EXERCISE PROMPT
Search the material below for the word "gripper". Copy every line that has it.

SUPPLIED DATA

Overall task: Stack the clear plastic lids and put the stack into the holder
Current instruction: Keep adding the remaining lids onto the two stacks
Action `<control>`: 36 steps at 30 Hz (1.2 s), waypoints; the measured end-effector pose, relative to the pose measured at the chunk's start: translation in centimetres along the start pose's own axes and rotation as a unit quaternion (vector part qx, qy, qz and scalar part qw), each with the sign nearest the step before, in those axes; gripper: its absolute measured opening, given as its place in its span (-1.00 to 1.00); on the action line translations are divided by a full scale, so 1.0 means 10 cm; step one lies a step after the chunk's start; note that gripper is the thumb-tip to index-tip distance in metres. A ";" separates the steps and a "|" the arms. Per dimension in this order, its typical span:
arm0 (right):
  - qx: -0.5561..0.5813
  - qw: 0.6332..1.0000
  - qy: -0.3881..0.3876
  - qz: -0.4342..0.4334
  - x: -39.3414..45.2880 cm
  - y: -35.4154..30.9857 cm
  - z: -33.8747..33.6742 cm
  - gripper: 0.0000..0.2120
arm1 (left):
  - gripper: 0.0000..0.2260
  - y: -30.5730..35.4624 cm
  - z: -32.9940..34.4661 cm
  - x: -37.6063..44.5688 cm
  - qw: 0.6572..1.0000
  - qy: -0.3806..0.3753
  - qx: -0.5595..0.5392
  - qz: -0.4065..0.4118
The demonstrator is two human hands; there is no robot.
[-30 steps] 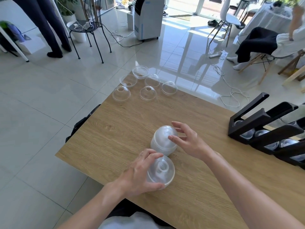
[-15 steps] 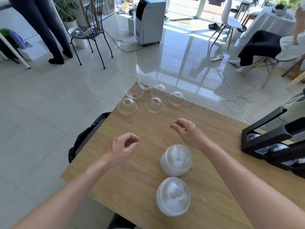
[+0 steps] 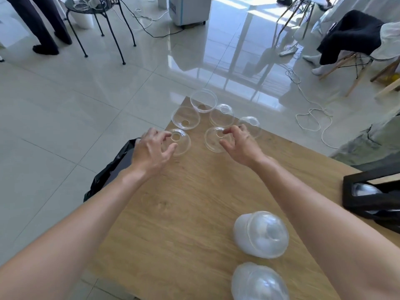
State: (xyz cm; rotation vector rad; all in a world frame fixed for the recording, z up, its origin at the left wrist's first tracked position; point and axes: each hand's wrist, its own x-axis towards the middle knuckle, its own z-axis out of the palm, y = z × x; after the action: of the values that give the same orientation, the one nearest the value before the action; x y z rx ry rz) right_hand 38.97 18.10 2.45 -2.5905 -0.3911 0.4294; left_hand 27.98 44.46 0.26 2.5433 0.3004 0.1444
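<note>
Several single clear dome lids lie at the far corner of the wooden table (image 3: 194, 191). My left hand (image 3: 153, 148) is open, its fingers curled around the near-left lid (image 3: 183, 140). My right hand (image 3: 238, 144) is open too, its fingertips at the top of the near-middle lid (image 3: 211, 140). I cannot tell whether either hand grips its lid. Two stacks of lids lie on their sides near me, one (image 3: 262, 234) ahead of the other (image 3: 259, 282). The black holder (image 3: 372, 191) stands at the right edge with lids inside it.
A black bag (image 3: 112, 169) hangs off the table's left edge. On the tiled floor beyond are a metal chair (image 3: 97, 18), a standing person (image 3: 43, 29), a white appliance (image 3: 188, 9), loose cables (image 3: 313, 118) and a seated person (image 3: 346, 35).
Both hands let go of the two stacks and moved out to the single lids at the far corner. The camera tilted forward, so the stacks now sit low in view.
</note>
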 end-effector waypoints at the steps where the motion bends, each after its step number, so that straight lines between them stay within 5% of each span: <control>1: -0.015 1.000 0.004 0.006 0.06 -0.03 0.04 -0.57 | -0.61 -0.03 0.01 0.08 0.999 -0.008 0.031 0.007; 7: -0.095 0.995 -0.029 0.025 0.24 -0.12 0.25 -0.34 | -0.35 -0.15 0.17 0.32 0.991 -0.053 0.109 0.061; 20: -0.104 0.993 -0.033 0.046 0.23 0.00 0.35 -0.31 | -0.24 -0.16 0.26 0.25 0.992 -0.099 0.031 0.065; 36: -0.011 0.996 0.067 -0.066 -0.79 0.12 -0.59 -0.27 | -0.24 0.40 0.07 -0.60 0.995 0.001 -0.004 0.097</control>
State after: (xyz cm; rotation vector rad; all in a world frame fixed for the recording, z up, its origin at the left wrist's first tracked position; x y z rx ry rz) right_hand 34.16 11.91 8.53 -2.5786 -0.5174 0.2043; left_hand 22.97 39.40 1.61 2.5618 0.0522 0.2217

SOLUTION TO THE PROBLEM
Action `<control>`: 36 steps at 30 Hz (1.2 s), waypoints; the measured end-effector pose, relative to the pose measured at the chunk's start: translation in centimetres along the start pose's own axes and rotation as a unit quaternion (vector part qx, qy, qz and scalar part qw), each with the sign nearest the step before, in those axes; gripper: its absolute measured opening, given as its place in its span (-1.00 to 1.00); on the action line translations are divided by a full scale, so 1.0 means 10 cm; step one lies a step after the chunk's start; note that gripper is the thumb-tip to index-tip distance in metres. A ";" separates the steps and a "|" the arms. Per dimension in this order, its typical span:
  - gripper: 0.0000..0.2120
  - gripper: 0.0000..0.2260

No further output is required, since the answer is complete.